[Data records]
○ ○ ○ ○ ○
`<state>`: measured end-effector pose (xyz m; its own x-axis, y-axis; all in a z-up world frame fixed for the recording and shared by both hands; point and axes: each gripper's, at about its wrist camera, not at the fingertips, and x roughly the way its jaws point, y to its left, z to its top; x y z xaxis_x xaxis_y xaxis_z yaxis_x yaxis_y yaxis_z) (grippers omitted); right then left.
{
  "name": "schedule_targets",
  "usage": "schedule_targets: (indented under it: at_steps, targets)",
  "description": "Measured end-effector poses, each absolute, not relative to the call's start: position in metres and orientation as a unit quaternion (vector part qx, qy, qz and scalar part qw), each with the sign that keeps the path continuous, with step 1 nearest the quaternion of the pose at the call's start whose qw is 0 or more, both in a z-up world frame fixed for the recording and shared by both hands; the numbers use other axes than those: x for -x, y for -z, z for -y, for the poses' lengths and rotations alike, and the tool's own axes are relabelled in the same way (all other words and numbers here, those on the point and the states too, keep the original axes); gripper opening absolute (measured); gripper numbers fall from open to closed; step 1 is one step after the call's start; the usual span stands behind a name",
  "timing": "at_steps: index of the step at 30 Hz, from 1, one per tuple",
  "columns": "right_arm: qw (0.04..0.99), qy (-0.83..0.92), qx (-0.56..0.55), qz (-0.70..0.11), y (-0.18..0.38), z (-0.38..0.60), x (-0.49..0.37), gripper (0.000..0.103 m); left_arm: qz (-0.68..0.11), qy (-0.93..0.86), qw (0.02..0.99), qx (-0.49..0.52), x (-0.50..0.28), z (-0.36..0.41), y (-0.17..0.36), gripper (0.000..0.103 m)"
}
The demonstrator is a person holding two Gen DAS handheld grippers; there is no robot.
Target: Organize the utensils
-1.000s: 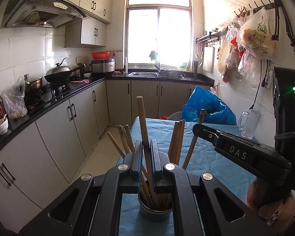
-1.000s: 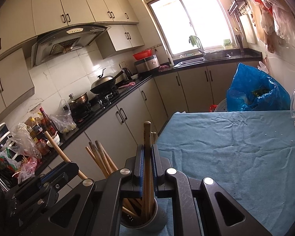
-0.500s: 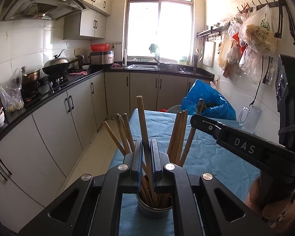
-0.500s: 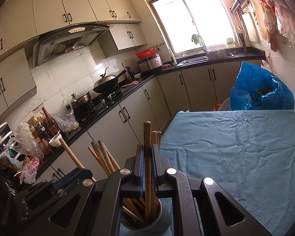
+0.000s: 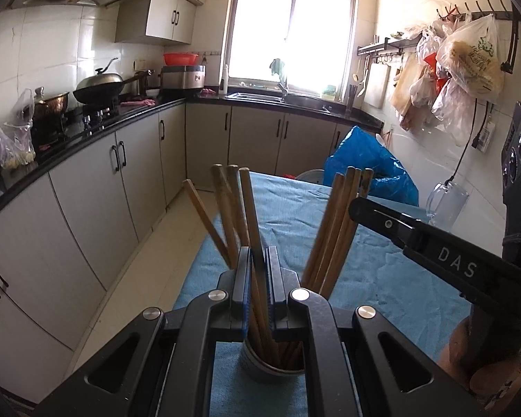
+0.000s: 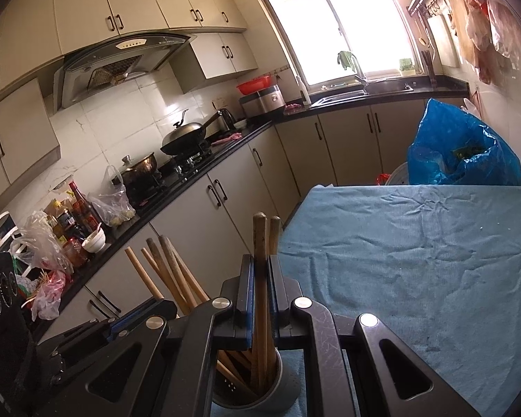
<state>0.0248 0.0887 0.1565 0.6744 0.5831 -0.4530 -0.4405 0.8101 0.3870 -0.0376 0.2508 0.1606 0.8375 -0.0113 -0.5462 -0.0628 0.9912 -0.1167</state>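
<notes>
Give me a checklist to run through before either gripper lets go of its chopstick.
1. Left gripper shut on a chopstick: ok.
2. Right gripper shut on a chopstick: ok.
3. Both held sticks reach down into the metal cup: ok.
4. Cup upright on the blue cloth: ok.
5. Stick tips touching the cup's bottom: cannot tell, hidden inside.
6. Glass mug apart from the cup: ok.
</notes>
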Motion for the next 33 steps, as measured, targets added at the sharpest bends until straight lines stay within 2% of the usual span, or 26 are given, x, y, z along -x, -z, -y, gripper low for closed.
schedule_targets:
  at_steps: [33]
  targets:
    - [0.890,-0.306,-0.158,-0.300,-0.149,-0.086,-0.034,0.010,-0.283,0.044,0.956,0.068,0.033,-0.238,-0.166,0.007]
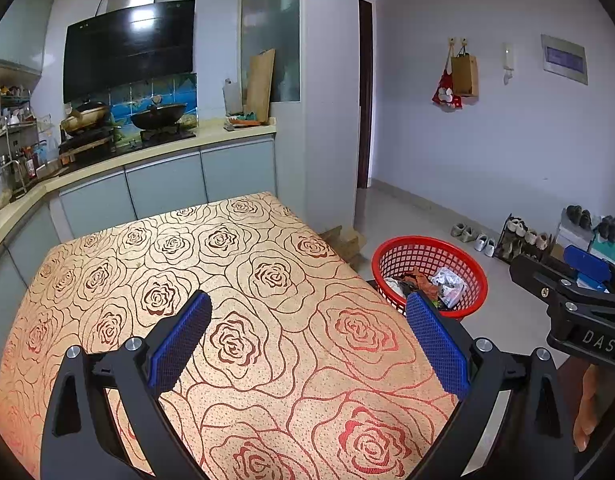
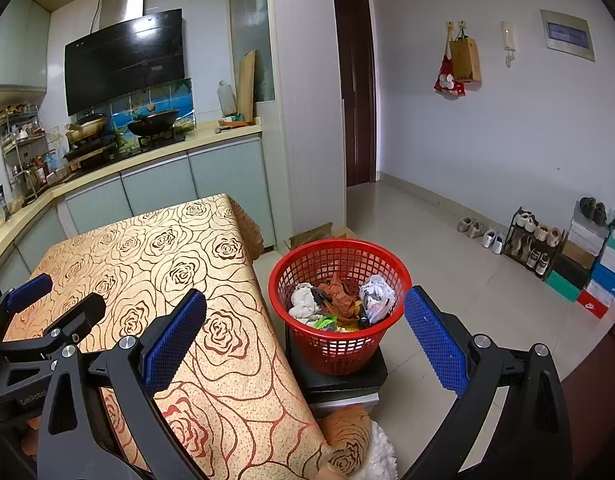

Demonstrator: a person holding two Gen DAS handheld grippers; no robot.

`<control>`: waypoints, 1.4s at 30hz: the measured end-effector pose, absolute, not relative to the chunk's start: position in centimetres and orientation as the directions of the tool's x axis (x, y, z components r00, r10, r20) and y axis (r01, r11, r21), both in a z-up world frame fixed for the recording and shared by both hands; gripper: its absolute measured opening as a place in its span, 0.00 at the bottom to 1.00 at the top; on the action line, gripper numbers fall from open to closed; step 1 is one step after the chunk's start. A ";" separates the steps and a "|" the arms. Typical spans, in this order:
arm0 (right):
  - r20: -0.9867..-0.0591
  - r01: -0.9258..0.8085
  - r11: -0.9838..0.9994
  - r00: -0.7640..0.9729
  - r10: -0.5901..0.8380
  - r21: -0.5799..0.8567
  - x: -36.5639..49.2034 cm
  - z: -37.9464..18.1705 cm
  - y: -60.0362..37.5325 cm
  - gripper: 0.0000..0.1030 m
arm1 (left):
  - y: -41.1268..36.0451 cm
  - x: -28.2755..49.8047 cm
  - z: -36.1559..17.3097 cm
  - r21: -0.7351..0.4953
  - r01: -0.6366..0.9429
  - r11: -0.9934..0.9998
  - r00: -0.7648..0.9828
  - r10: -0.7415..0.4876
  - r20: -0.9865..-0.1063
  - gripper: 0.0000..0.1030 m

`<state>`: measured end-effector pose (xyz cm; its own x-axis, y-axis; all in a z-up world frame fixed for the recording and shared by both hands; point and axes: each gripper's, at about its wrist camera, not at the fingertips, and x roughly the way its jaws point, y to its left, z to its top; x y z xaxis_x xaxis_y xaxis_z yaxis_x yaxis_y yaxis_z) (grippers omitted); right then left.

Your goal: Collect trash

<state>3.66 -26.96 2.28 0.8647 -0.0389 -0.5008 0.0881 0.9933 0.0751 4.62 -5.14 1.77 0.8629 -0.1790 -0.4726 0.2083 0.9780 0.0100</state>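
Your left hand-held gripper (image 1: pixel 309 320) is spread wide with nothing between its blue pads (image 1: pixel 183 344), hovering over the worktop (image 1: pixel 247 280) and its rose-patterned cloth. Your right hand-held gripper (image 2: pixel 305 320) is just as wide and also holds nothing; its left finger sits over the worktop's right edge, its right finger over the floor (image 2: pixel 447 264). Between those fingers, in the right wrist view, you see the red basket (image 2: pixel 339 344) just beside the worktop, standing on a dark box (image 2: pixel 339 380). The trash (image 2: pixel 339 300) lies inside it: crumpled white paper, an orange-brown wrapper, a white plastic bag and a green scrap. Farther out, a kitchen counter (image 2: pixel 155 156) runs behind the worktop, and shoes (image 2: pixel 527 240) line the far wall.
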 end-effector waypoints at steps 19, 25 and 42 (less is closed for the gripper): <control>-0.515 0.088 0.993 0.857 -0.037 0.076 3.9 1.4 -26.5 0.94 | -4.5 5.2 0.9 0.011 0.199 0.980 0.838 -0.165 -0.520 0.92; -0.531 0.076 0.994 0.847 -0.021 0.083 4.3 0.8 -26.1 0.94 | -3.9 5.4 0.7 0.018 0.189 0.982 0.835 -0.151 -0.528 0.91; -0.813 -0.323 0.939 0.511 0.279 0.119 16.1 -10.2 -2.8 0.95 | 21.2 7.5 -8.1 0.073 -0.390 0.918 0.548 0.295 -0.783 0.92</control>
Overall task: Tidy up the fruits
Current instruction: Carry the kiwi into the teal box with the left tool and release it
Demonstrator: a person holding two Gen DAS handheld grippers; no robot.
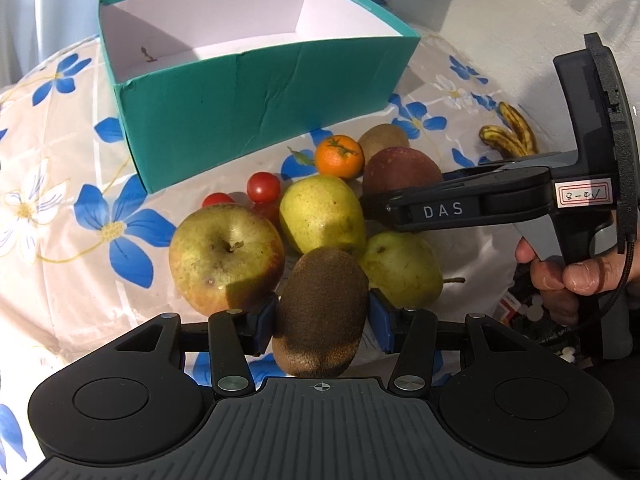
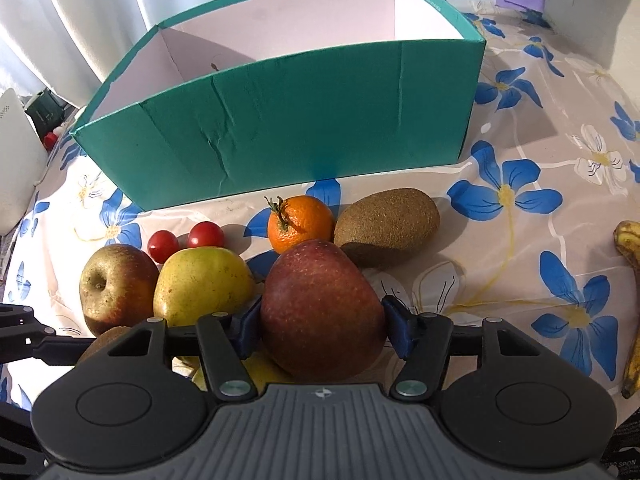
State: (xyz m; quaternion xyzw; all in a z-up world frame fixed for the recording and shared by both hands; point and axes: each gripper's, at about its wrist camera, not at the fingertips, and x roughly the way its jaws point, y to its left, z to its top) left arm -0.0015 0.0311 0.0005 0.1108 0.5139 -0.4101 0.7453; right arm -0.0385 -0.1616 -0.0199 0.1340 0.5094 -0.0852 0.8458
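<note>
Fruits are mostly still piled on the desk in front of the empty teal box [image 2: 280, 120]. Left hand-held gripper [image 1: 322, 320] clamps a kiwi [image 1: 320, 312], right hand-held gripper [image 2: 320, 330] squeezes a red apple [image 2: 320, 308]. Basically everything's left to do.

A floral tablecloth [image 2: 516, 200], blue and white blooms on beige, covers the table. Pale curtains [image 2: 88, 12] hang at 12 o'clock. A white object [image 2: 16, 168] (partly cut off) sits at 9 o'clock, with a dark green item [image 2: 46, 112] just beyond it.
</note>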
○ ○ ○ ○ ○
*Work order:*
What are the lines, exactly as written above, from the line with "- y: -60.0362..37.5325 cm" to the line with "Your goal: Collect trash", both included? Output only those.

*Response box:*
  - y: -60.0362..37.5325 cm
  - gripper: 0.0000..0.1030 m
arm1 (left):
  - y: -41.1268..36.0451 cm
  - x: -28.2755..49.8047 cm
  - z: -36.1559..17.3097 cm
  - r21: -0.7351..0.4953
  - r01: -0.6366..0.9429
  - r11: -0.9934..0.9998
  - r00: -0.7648..0.9828
  - r10: -0.7415..0.4876
  - r20: -0.9865..-0.1063
  - gripper: 0.0000..0.1030 m

`<state>`: measured end-effector pose (xyz cm; its own x-axis, y-axis; all in a z-up world frame fixed for the recording and shared by both hands; point and axes: each gripper's, at about its wrist camera, not at the fingertips, and x roughly the way its jaws point, y to its left, z to its top; x y z xaxis_x xaxis_y xaxis_z yaxis_x yaxis_y yaxis_z) (grippers omitted); right then left.

Your goal: Collect trash

The exercise has now been completed.